Students come up during our Friday class, ask me for a completely optional voluntary quiz, I hand it to them, then they say “thank you!” An unbelievable occurrence that happens all the time with Mastery grading. -- (@katemath)


This semester I tried a new approach to grading, called “Specification grading” (also known as Mastery-Based grading), and honestly, I think it is the best thing I’ve tried in my teaching career, ever. It is so good, it pains me to think that I haven’t discovered it earlier, and honestly I don’t understand why all faculty in the world haven’t switched to it yet. It’s not even “revolutionary”, it is just how grading should be.

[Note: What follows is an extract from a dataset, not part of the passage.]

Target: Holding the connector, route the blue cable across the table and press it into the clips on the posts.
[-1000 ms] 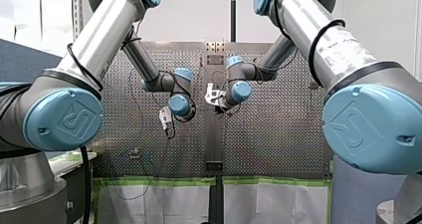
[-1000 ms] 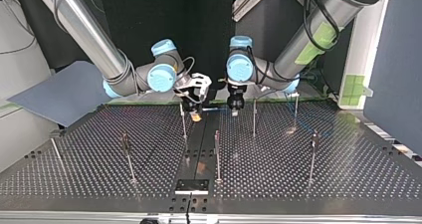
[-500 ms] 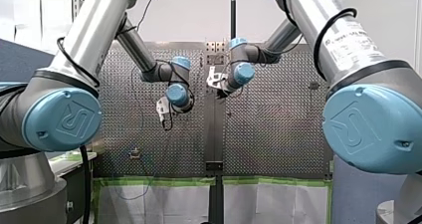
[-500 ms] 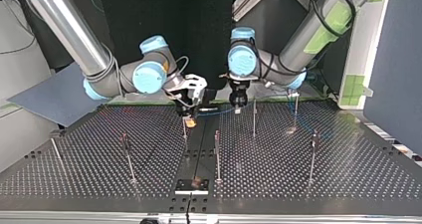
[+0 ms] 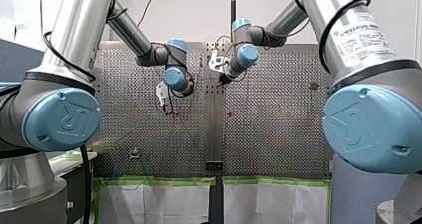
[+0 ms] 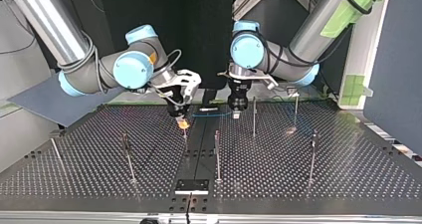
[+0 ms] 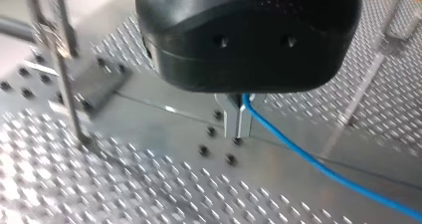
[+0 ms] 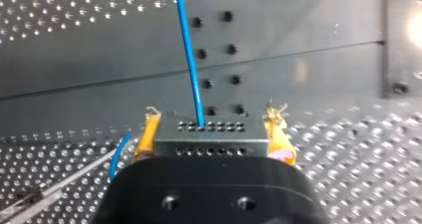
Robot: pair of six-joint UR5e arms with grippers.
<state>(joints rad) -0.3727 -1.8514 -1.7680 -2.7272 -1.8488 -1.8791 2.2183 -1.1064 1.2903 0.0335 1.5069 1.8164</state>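
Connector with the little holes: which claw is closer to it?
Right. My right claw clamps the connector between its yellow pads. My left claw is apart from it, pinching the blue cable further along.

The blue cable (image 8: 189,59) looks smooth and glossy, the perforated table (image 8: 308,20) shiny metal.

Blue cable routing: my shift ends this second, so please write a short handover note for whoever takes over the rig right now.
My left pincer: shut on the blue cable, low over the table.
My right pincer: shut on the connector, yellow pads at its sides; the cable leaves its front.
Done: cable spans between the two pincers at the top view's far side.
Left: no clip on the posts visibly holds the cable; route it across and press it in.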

How it always meant to be.

So now, as I hopefully grasped your attention with these empty superlatives, let me explain how specification grading works in practice. It may sound a bit confusing and underwhelming at first, so I’ll start with the definitions, then provide a rationale for them, and then will show how I adjusted my courses to this grading scheme, as an example.

There are three main principles:
  1. Instead of assigning grade-points, and then calculating letter-grades based on these points, you define a set of criteria they need to meet to get an A. You also describe what share of these criteria students would need to meet to get a B, or a C. Some people call these criteria “bundles”, some call them “standards”, or “benchmarks”. 
  2. You give students several opportunities to meet each of these criteria. It can mean that they are allowed to take a test several times, until they pass. Or maybe they can rework and improve a piece of writing several times, until it is good enough. But that’s the key point: you don’t grade HOW and WHEN they arrived at a given level of mastery; you only care WHETHER they demonstrated this level of mastery before the course ends. 
  3. As your time is limited, and students can now try every assignment several times, you cannot afford to grade individual assignments on a point-based system: you either accept an assignment as “good enough” (if it passes your benchmark), or you say “try again”, and provide targeted feedback. Crucially, this feedback is completely uncoupled from the final grade.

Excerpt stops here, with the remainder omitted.